▶ _WHAT NEEDS TO BE DONE_
Please restate every record below word for word.

▶ _SUPPLIED RECORDS_
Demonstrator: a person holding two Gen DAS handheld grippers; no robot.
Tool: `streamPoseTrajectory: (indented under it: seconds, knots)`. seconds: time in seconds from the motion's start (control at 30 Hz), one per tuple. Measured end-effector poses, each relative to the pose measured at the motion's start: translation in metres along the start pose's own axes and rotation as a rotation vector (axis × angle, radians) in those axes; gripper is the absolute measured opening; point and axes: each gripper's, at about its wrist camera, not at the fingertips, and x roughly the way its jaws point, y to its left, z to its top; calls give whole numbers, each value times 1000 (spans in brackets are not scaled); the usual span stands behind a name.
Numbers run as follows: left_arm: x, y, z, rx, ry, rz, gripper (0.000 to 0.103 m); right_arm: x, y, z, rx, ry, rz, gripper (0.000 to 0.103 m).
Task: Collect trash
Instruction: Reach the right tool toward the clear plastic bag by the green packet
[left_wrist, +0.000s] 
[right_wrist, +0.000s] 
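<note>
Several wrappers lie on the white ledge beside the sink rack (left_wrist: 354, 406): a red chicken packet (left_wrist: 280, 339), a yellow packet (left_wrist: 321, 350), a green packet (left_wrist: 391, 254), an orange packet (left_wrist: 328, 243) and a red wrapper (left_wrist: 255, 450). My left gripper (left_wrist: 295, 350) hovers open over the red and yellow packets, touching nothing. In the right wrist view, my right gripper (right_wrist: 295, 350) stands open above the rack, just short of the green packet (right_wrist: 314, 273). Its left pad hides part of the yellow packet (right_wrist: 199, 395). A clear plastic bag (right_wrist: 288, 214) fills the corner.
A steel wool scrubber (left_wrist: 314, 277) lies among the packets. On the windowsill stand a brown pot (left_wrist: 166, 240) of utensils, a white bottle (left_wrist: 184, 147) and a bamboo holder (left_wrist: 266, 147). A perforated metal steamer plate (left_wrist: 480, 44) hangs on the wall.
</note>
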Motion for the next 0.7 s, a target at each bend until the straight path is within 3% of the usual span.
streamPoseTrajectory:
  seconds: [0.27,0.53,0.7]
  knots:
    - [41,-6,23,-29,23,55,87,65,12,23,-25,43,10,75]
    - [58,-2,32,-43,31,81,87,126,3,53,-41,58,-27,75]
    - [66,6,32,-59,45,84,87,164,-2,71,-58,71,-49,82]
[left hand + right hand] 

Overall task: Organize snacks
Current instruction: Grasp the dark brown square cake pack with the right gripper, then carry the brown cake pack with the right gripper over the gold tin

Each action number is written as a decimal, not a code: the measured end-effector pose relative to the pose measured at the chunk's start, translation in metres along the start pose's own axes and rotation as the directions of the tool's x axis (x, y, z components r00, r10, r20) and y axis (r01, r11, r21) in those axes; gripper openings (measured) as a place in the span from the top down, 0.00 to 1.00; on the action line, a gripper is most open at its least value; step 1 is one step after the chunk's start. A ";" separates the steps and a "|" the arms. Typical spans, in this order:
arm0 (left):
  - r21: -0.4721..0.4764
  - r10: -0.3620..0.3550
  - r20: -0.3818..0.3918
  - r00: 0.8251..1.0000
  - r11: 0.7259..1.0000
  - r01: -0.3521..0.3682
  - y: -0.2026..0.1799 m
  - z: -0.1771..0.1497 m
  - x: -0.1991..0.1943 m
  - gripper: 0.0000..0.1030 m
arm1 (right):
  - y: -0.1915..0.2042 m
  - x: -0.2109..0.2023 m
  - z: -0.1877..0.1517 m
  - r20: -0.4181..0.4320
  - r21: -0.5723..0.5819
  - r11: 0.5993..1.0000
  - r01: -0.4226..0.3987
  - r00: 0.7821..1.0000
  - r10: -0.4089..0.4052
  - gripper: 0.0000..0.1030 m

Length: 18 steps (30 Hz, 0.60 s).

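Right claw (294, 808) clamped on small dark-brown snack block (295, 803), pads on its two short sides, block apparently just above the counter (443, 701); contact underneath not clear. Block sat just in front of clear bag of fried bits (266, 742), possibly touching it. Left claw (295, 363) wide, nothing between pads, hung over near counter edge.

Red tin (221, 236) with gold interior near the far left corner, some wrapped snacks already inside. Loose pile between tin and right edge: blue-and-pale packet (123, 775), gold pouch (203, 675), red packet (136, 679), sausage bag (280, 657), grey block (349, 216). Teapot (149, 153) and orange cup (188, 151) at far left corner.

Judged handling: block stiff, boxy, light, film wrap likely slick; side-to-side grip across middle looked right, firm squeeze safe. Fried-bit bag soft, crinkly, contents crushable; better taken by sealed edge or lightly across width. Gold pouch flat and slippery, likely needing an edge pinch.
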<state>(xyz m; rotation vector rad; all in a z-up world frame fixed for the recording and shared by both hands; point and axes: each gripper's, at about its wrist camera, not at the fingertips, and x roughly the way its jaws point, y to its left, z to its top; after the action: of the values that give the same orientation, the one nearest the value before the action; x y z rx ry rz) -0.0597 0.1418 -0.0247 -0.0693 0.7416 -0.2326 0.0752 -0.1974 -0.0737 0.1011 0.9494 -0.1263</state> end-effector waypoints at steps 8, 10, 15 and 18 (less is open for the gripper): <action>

▶ _WRITTEN RESPONSE_
Demonstrator: a person holding two Gen DAS handheld grippers; no robot.
Tool: `streamPoseTrajectory: (indented under it: seconds, knots)`. seconds: time in seconds from the motion's start (control at 30 Hz), one per tuple. Measured end-effector poses, each relative to the pose measured at the motion's start: translation in metres along the start pose's own axes and rotation as a rotation vector (axis × angle, radians) in those axes; gripper is the absolute measured opening; point and axes: each gripper's, at about its wrist camera, not at the fingertips, and x roughly the way its jaws point, y to its left, z to its top; calls give whole numbers, each value times 1000 (spans in brackets are not scaled); the usual span stands behind a name.
Numbers run as follows: left_arm: x, y, z, rx, ry, rz, gripper (0.000 to 0.103 m); right_arm: x, y, z, rx, ry, rz, gripper (0.000 to 0.103 m).
Task: Collect trash
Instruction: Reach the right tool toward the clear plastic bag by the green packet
[left_wrist, +0.000s] 
[right_wrist, +0.000s] 
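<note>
Several wrappers lie on the white ledge beside the sink rack (left_wrist: 354, 406): a red chicken packet (left_wrist: 280, 339), a yellow packet (left_wrist: 321, 350), a green packet (left_wrist: 391, 254), an orange packet (left_wrist: 328, 243) and a red wrapper (left_wrist: 255, 450). My left gripper (left_wrist: 295, 350) hovers open over the red and yellow packets, touching nothing. In the right wrist view, my right gripper (right_wrist: 295, 350) stands open above the rack, just short of the green packet (right_wrist: 314, 273). Its left pad hides part of the yellow packet (right_wrist: 199, 395). A clear plastic bag (right_wrist: 288, 214) fills the corner.
A steel wool scrubber (left_wrist: 314, 277) lies among the packets. On the windowsill stand a brown pot (left_wrist: 166, 240) of utensils, a white bottle (left_wrist: 184, 147) and a bamboo holder (left_wrist: 266, 147). A perforated metal steamer plate (left_wrist: 480, 44) hangs on the wall.
</note>
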Motion for the next 0.7 s, a target at each bend until the straight path is within 3% of the usual span.
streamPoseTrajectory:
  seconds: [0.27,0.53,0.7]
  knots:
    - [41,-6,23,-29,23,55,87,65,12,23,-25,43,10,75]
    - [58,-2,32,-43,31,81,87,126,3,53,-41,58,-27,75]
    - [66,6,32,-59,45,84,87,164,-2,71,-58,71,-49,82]
[left hand + right hand] 

Overall task: Organize snacks
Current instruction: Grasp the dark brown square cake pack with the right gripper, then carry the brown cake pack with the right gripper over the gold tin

Each action number is written as a decimal, not a code: the measured end-effector pose relative to the pose measured at the chunk's start, translation in metres along the start pose's own axes and rotation as the directions of the tool's x axis (x, y, z components r00, r10, r20) and y axis (r01, r11, r21) in those axes; gripper openings (measured) as a place in the span from the top down, 0.00 to 1.00; on the action line, a gripper is most open at its least value; step 1 is one step after the chunk's start. A ";" separates the steps and a "|" the arms. Typical spans, in this order:
arm0 (left):
  - r21: -0.4721..0.4764
  - r10: -0.3620..0.3550
  - r20: -0.3818..0.3918
  - r00: 0.8251..1.0000
  - r11: 0.7259..1.0000
  - r01: -0.3521..0.3682
  - y: -0.2026..0.1799 m
  - z: -0.1771..0.1497 m
  - x: -0.1991..0.1943 m
  - gripper: 0.0000..0.1030 m
arm1 (right):
  - y: -0.1915..0.2042 m
  - x: -0.2109..0.2023 m
  - z: -0.1877..0.1517 m
  - r20: -0.4181..0.4320
  - r21: -0.5723..0.5819
  - r11: 0.5993..1.0000
  - r01: -0.4226..0.3987
  - r00: 0.7821..1.0000
  - r10: -0.4089..0.4052
  - gripper: 0.0000..0.1030 m

Length: 18 steps (30 Hz, 0.60 s).

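Right claw (294, 808) clamped on small dark-brown snack block (295, 803), pads on its two short sides, block apparently just above the counter (443, 701); contact underneath not clear. Block sat just in front of clear bag of fried bits (266, 742), possibly touching it. Left claw (295, 363) wide, nothing between pads, hung over near counter edge.

Red tin (221, 236) with gold interior near the far left corner, some wrapped snacks already inside. Loose pile between tin and right edge: blue-and-pale packet (123, 775), gold pouch (203, 675), red packet (136, 679), sausage bag (280, 657), grey block (349, 216). Teapot (149, 153) and orange cup (188, 151) at far left corner.

Judged handling: block stiff, boxy, light, film wrap likely slick; side-to-side grip across middle looked right, firm squeeze safe. Fried-bit bag soft, crinkly, contents crushable; better taken by sealed edge or lightly across width. Gold pouch flat and slippery, likely needing an edge pinch.
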<state>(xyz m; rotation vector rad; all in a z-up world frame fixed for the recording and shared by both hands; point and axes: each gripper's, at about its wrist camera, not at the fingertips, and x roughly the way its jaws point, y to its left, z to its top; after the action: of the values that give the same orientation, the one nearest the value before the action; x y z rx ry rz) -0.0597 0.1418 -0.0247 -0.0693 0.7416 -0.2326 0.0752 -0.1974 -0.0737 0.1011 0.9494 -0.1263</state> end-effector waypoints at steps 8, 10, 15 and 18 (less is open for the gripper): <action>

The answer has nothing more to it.